--- DATA EXCERPT Enclosed Below ---

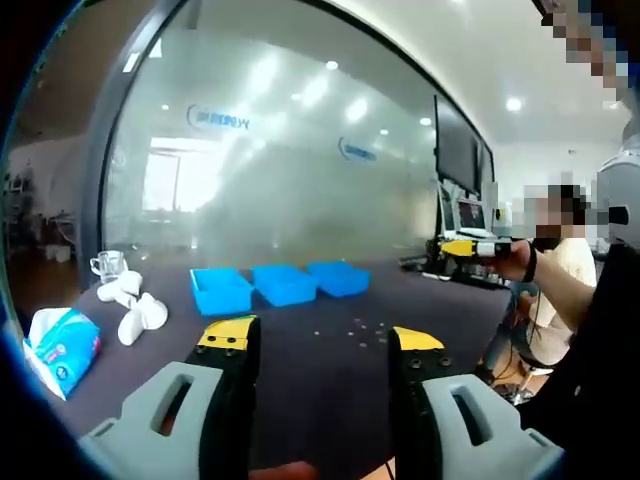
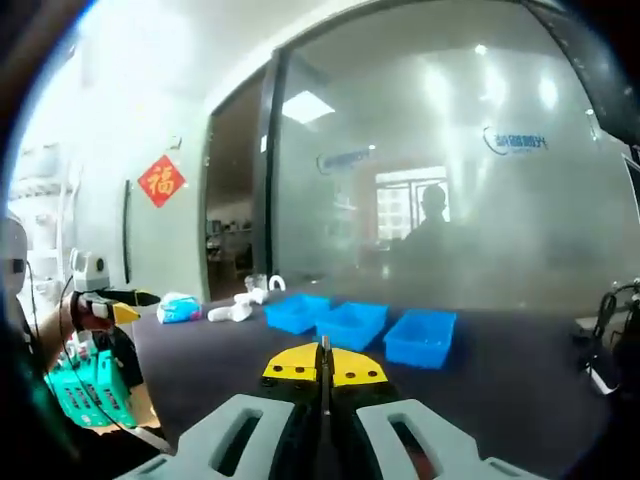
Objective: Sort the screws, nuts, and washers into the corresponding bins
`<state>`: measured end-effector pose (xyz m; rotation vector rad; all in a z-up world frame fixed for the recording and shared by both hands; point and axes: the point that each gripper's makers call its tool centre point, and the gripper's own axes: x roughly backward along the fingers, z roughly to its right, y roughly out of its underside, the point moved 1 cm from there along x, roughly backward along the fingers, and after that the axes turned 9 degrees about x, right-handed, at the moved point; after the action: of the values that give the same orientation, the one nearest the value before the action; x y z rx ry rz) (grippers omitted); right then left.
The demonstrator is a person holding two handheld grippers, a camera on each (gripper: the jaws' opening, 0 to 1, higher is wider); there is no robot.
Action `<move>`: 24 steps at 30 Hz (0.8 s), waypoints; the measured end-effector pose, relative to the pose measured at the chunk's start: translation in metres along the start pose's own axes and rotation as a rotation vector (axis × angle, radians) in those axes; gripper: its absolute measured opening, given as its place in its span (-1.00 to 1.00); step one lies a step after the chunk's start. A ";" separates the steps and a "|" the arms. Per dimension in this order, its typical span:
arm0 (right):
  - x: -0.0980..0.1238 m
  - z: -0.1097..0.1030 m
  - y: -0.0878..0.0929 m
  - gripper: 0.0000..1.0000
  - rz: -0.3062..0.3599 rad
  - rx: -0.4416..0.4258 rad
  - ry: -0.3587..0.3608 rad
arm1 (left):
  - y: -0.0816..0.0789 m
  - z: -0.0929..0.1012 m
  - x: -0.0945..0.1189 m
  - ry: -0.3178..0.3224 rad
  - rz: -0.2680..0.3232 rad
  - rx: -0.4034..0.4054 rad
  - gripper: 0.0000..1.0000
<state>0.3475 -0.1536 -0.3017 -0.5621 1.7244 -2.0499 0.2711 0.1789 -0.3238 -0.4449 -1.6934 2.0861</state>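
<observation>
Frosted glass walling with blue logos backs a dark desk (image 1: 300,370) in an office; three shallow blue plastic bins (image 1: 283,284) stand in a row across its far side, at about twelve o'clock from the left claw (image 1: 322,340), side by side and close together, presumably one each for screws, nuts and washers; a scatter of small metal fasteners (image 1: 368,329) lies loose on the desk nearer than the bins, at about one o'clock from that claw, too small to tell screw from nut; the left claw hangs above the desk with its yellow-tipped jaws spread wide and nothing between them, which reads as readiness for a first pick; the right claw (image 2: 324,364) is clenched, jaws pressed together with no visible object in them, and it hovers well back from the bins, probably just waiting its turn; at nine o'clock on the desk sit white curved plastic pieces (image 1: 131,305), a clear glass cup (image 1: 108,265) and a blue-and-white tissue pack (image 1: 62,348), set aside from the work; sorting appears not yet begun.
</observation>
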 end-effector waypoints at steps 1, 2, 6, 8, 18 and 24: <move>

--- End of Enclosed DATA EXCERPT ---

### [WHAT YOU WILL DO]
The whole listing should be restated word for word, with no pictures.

### [TASK ANSWER]
Objective: Sort the screws, nuts, and washers into the corresponding bins
`<state>`: measured end-effector pose (xyz m; rotation vector rad; all in a z-up world frame fixed for the recording and shared by both hands; point and axes: the point that each gripper's makers call its tool centre point, and the gripper's own axes: x roughly backward along the fingers, z roughly to its right, y roughly out of its underside, the point moved 1 cm from there along x, roughly backward along the fingers, and after that the axes turned 9 degrees about x, right-handed, at the moved point; after the action: of the values that give the same orientation, the one nearest the value before the action; x y z rx ry rz) (grippers omitted); right then left.
The demonstrator is a person holding two handheld grippers, a camera on each (gripper: the jaws' opening, 0 to 1, higher is wider); there is no robot.
Action `<move>`: 24 steps at 30 Hz (0.8 s), waypoints; the measured end-effector pose, relative to the pose measured at the chunk's start: translation in metres along the start pose's own axes and rotation as a rotation vector (axis × angle, radians) in those axes; gripper: its absolute measured opening, given as its place in its span (-1.00 to 1.00); step one lies a step after the chunk's start. A ";" separates the steps and a "|" the arms. Per dimension in this order, its typical span:
arm0 (right):
  - x: -0.0980..0.1238 m
  - z: -0.1097..0.1030 m
  - y: -0.0878..0.0929 m
  - gripper: 0.0000..1.0000
  - rz: -0.3062..0.3599 rad
  - rx: -0.4416..0.4258 rad
  - ry: -0.3587..0.3608 rad
arm1 (left):
  - y: -0.0816..0.0789 m
  - z: -0.0929..0.1012 m
  - x: -0.0945..0.1189 m
  - ry: -0.3178..0.3224 rad
  - rz: -0.2680..0.3232 rad
  - rx: -0.4034..0.4054 rad
  - gripper: 0.0000..1.0000
<state>0.3475 -0.1536 -0.3017 -0.5621 1.7244 -2.0499 0.2711 0.1789 -0.3238 -0.4449 -1.6934 2.0861</state>
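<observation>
Frosted glass walling with blue logos backs a dark desk (image 1: 300,370) in an office; three shallow blue plastic bins (image 1: 283,284) stand in a row across its far side, at about twelve o'clock from the left claw (image 1: 322,340), side by side and close together, presumably one each for screws, nuts and washers; a scatter of small metal fasteners (image 1: 368,329) lies loose on the desk nearer than the bins, at about one o'clock from that claw, too small to tell screw from nut; the left claw hangs above the desk with its yellow-tipped jaws spread wide and nothing between them, which reads as readiness for a first pick; the right claw (image 2: 324,364) is clenched, jaws pressed together with no visible object in them, and it hovers well back from the bins, probably just waiting its turn; at nine o'clock on the desk sit white curved plastic pieces (image 1: 131,305), a clear glass cup (image 1: 108,265) and a blue-and-white tissue pack (image 1: 62,348), set aside from the work; sorting appears not yet begun.
</observation>
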 end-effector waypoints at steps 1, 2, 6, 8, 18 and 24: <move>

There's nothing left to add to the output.